[[ Raw data open ]]

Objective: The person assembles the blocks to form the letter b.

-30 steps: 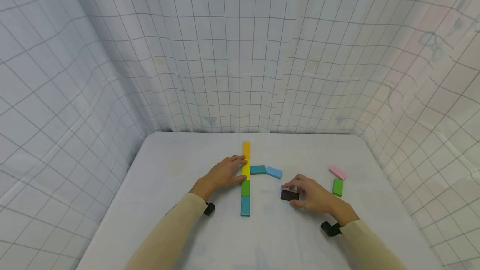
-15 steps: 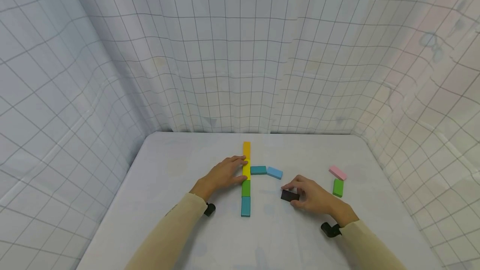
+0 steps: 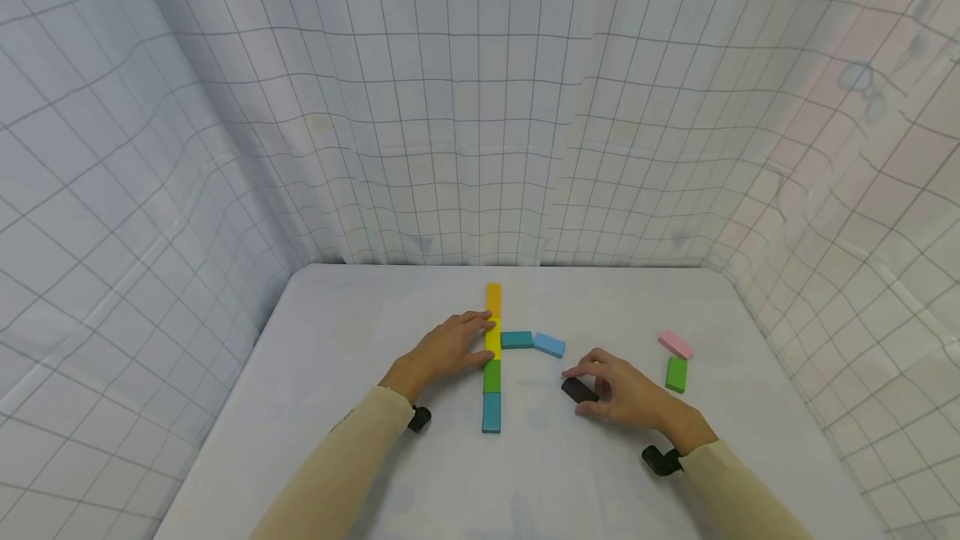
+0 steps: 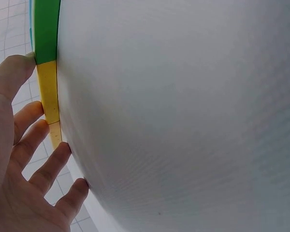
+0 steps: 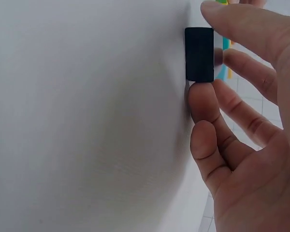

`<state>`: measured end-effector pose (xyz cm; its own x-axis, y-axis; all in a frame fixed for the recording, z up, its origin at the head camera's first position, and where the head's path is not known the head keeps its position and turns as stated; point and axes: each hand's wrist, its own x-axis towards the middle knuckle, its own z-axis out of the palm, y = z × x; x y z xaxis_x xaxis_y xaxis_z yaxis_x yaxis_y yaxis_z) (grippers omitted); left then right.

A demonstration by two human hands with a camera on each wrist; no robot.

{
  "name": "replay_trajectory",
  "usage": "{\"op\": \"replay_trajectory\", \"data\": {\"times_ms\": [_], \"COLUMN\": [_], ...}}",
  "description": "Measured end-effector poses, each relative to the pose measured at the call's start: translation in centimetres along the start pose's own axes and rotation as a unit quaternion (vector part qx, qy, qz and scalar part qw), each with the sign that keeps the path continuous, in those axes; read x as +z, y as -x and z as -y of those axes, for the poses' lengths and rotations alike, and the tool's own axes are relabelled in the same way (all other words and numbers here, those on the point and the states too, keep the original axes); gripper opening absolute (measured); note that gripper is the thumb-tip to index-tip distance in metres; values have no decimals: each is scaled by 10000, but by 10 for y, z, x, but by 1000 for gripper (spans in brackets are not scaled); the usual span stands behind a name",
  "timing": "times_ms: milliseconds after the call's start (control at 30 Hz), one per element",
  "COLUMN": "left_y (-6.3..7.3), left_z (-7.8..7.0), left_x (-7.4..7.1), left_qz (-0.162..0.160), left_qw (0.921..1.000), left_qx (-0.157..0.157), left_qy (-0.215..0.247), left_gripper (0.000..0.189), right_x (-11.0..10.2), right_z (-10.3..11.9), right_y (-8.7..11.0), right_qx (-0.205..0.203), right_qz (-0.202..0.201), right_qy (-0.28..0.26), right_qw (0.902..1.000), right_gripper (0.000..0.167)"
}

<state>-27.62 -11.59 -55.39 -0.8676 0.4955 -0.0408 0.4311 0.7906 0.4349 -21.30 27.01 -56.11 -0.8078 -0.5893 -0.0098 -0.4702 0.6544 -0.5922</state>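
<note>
In the head view, my left hand (image 3: 448, 346) lies beside a column of blocks, fingertips on the yellow block (image 3: 492, 342). In the left wrist view, the thumb touches near where the green block (image 4: 46, 31) meets the yellow one. My right hand (image 3: 626, 390) curls its fingers round a black block (image 3: 580, 391) on the table. In the right wrist view, fingers press one side of the black block (image 5: 199, 54), with the thumb close to its opposite end. A teal block (image 3: 516, 340) abuts the column, and a light blue block (image 3: 549, 346) sits at an angle beside it.
An orange-yellow block (image 3: 492, 298) tops the column and a teal block (image 3: 491, 413) ends it nearest me. At the right lie a pink block (image 3: 676, 344) and a green block (image 3: 676, 374). Checked curtains (image 3: 480, 107) surround the white table (image 3: 345, 307).
The black block has turned under my right fingers, its right end swinging toward me, and the right thumb has shifted slightly off it. The left hand stays in place.
</note>
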Motion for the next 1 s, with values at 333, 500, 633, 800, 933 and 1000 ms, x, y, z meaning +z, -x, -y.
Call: {"op": "replay_trajectory", "data": {"times_ms": [333,500,633,800,933,1000], "left_y": [1,1,0,0,0,0], "left_z": [0,-1,0,0,0,-1], "left_x": [-2,-3,-2,-1,-1,-1], "left_qz": [8,11,12,8,20,26], "left_qw": [10000,10000,10000,10000,10000,10000], "left_qx": [50,71,71,46,35,34], "left_qy": [-28,-27,-49,-27,-24,-31], "left_gripper": [65,65,65,65,65,65], "right_x": [-2,-3,-3,-2,-1,-1], "right_z": [1,0,-3,-4,-4,-4], "right_y": [1,2,3,3,4,4], "right_qx": [-54,-307,-393,-462,-509,-517], "right_qz": [137,111,118,87,39,25], "right_qy": [-350,-450,-509,-502,-483,-483], "right_qw": [9993,9985,9979,9976,9975,9975], "right_gripper": [59,58,57,56,54,54]}}
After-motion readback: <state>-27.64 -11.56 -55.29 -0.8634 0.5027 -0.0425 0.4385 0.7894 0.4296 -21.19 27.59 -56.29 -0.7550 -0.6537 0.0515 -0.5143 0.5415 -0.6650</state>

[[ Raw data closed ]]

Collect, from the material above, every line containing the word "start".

  "description": "Measured end-effector poses, each relative to the pose measured at the call's start: translation in centimetres along the start pose's own axes and rotation as a unit quaternion (vector part qx, qy, qz and scalar part qw), each with the sign that keeps the path continuous, in those axes; read x as +z, y as -x and z as -y of those axes, for the poses' lengths and rotations alike, and the tool's own axes are relabelled in the same way (all other words and numbers here, those on the point and the states too, keep the original axes); gripper opening absolute (measured); note that gripper is the thumb-tip to index-tip distance in metres; values have no decimals: each is scaled by 10000, but by 10 for y, z, x, but by 1000 for gripper (spans in brackets are not scaled); the usual span stands behind a name",
  "timing": "times_ms: milliseconds after the call's start (control at 30 Hz), one per element",

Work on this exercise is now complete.